= ABOUT THIS EXERCISE =
Look through the material below, count the lines containing the word "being", and state only the count.

------------------------

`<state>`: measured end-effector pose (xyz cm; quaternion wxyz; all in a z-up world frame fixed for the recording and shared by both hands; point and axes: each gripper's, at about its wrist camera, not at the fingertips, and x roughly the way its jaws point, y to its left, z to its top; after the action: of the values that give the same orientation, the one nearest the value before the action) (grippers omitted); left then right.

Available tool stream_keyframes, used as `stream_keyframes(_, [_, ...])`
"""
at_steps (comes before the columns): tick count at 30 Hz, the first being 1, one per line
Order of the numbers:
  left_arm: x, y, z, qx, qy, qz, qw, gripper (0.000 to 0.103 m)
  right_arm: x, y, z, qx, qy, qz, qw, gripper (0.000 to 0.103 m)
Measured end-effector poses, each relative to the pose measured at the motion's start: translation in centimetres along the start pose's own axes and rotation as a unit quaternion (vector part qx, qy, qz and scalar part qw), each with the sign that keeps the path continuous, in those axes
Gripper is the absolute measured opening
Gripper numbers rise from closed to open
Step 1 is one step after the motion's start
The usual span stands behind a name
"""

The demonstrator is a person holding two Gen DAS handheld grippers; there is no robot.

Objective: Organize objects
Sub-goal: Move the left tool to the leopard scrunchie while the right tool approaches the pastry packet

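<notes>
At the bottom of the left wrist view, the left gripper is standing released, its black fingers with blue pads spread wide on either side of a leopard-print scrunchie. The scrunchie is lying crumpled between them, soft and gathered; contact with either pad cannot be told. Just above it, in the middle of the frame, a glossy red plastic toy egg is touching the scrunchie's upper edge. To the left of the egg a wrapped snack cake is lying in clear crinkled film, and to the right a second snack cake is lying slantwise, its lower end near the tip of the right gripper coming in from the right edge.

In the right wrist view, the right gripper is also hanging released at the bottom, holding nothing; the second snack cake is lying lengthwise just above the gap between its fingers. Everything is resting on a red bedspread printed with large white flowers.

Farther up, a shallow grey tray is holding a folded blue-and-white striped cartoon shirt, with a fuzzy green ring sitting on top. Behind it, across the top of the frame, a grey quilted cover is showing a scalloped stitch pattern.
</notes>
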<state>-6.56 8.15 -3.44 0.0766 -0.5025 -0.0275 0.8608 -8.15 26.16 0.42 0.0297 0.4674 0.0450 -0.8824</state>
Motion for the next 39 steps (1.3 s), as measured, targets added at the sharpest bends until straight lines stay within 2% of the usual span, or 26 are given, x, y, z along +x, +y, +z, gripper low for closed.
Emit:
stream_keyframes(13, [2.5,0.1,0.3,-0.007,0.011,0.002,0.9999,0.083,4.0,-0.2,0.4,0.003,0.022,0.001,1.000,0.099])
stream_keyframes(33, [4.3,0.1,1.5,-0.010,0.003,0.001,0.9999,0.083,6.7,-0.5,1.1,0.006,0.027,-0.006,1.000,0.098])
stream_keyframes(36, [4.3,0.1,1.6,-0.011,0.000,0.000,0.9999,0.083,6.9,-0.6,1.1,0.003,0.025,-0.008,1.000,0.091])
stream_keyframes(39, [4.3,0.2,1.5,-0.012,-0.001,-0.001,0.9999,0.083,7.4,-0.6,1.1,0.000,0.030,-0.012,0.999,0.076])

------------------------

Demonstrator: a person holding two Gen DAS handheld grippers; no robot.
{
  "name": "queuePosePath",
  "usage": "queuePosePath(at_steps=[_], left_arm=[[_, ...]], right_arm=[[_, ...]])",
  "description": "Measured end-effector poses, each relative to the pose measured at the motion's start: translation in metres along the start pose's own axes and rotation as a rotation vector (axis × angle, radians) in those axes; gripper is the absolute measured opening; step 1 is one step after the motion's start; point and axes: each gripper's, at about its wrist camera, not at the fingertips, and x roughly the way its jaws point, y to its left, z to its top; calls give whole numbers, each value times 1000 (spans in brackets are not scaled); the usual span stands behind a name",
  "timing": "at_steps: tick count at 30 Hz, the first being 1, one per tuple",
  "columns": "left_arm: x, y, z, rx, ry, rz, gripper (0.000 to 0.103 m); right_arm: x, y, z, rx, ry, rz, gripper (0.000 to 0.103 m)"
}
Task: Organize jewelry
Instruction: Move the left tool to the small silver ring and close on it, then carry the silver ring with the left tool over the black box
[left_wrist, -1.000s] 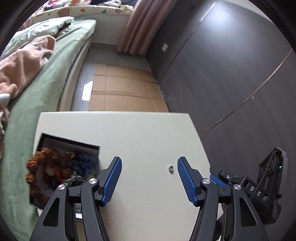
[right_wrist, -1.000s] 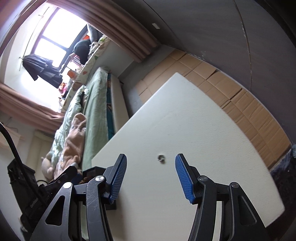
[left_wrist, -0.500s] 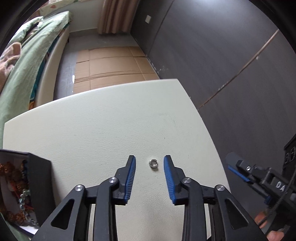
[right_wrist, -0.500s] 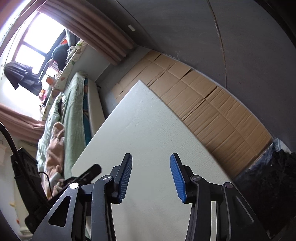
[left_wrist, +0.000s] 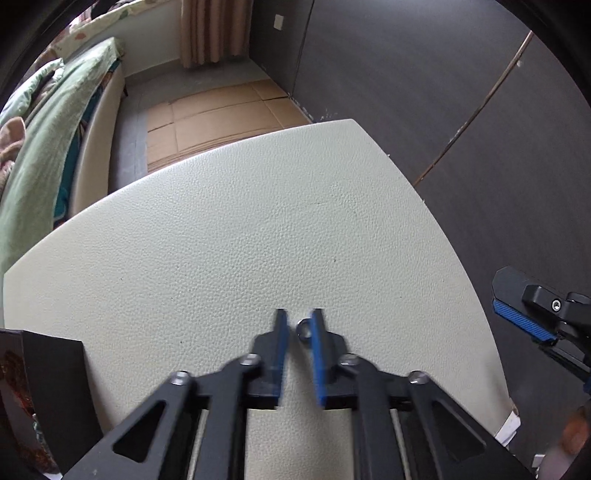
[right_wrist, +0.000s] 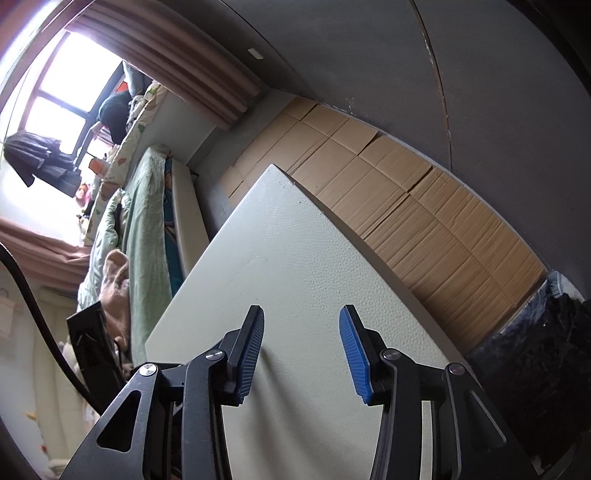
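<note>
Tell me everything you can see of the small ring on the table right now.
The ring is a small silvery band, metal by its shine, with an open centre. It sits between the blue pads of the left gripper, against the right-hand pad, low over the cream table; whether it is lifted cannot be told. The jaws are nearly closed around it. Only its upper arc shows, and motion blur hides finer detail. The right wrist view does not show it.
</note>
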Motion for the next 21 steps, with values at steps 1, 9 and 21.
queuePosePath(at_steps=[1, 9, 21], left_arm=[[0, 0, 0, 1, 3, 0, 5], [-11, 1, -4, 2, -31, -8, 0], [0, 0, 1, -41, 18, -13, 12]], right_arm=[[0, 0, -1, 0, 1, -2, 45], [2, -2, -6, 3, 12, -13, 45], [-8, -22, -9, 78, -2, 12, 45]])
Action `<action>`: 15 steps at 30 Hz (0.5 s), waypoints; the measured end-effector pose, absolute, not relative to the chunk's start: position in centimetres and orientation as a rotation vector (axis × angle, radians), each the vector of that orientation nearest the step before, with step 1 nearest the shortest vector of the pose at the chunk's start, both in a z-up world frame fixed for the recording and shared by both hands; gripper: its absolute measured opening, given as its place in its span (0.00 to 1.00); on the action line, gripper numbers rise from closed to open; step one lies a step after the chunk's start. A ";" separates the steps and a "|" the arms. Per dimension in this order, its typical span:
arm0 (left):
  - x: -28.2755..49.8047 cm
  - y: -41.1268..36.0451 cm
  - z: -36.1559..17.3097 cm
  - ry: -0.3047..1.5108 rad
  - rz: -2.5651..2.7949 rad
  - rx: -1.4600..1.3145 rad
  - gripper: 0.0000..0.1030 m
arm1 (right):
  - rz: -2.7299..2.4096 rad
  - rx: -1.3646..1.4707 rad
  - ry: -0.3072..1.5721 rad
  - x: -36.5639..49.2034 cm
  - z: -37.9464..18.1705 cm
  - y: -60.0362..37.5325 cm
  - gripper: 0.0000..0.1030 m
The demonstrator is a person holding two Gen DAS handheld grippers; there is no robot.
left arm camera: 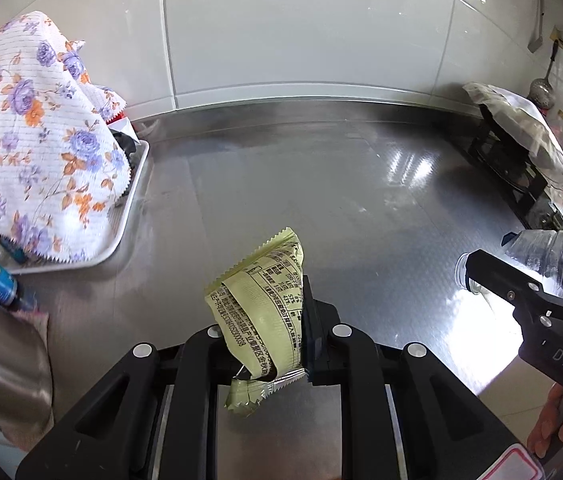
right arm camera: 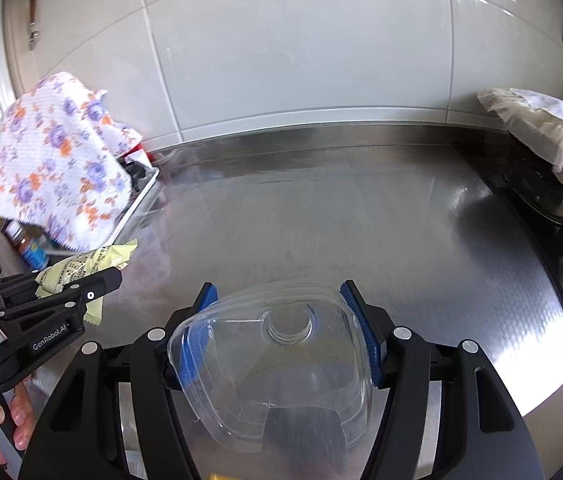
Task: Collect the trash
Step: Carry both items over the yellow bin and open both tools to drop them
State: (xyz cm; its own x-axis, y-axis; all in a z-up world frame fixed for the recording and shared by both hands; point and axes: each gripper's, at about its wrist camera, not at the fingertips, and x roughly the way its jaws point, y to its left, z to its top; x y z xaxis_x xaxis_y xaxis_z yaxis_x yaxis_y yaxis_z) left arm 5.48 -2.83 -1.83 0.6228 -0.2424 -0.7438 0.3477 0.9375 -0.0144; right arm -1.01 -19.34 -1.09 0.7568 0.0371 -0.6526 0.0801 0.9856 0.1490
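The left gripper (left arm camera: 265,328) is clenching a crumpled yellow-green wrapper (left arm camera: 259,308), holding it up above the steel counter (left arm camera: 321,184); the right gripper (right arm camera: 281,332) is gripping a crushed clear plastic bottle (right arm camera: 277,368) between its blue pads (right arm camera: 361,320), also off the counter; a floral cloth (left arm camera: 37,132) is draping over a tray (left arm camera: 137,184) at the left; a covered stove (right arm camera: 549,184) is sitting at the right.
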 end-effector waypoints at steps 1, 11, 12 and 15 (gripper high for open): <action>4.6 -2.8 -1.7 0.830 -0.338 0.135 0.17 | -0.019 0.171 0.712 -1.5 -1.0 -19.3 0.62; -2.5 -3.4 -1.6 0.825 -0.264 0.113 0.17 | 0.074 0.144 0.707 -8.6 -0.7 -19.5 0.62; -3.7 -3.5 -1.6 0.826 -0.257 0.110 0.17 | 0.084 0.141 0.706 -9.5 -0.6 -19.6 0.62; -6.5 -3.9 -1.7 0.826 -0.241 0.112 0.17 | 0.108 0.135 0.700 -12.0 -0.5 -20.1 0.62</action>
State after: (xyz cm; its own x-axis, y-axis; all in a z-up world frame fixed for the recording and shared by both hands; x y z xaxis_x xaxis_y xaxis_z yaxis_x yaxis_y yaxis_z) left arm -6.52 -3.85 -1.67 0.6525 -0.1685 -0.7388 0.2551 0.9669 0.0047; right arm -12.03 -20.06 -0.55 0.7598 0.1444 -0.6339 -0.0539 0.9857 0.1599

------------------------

= RESULT OF THE TASK =
2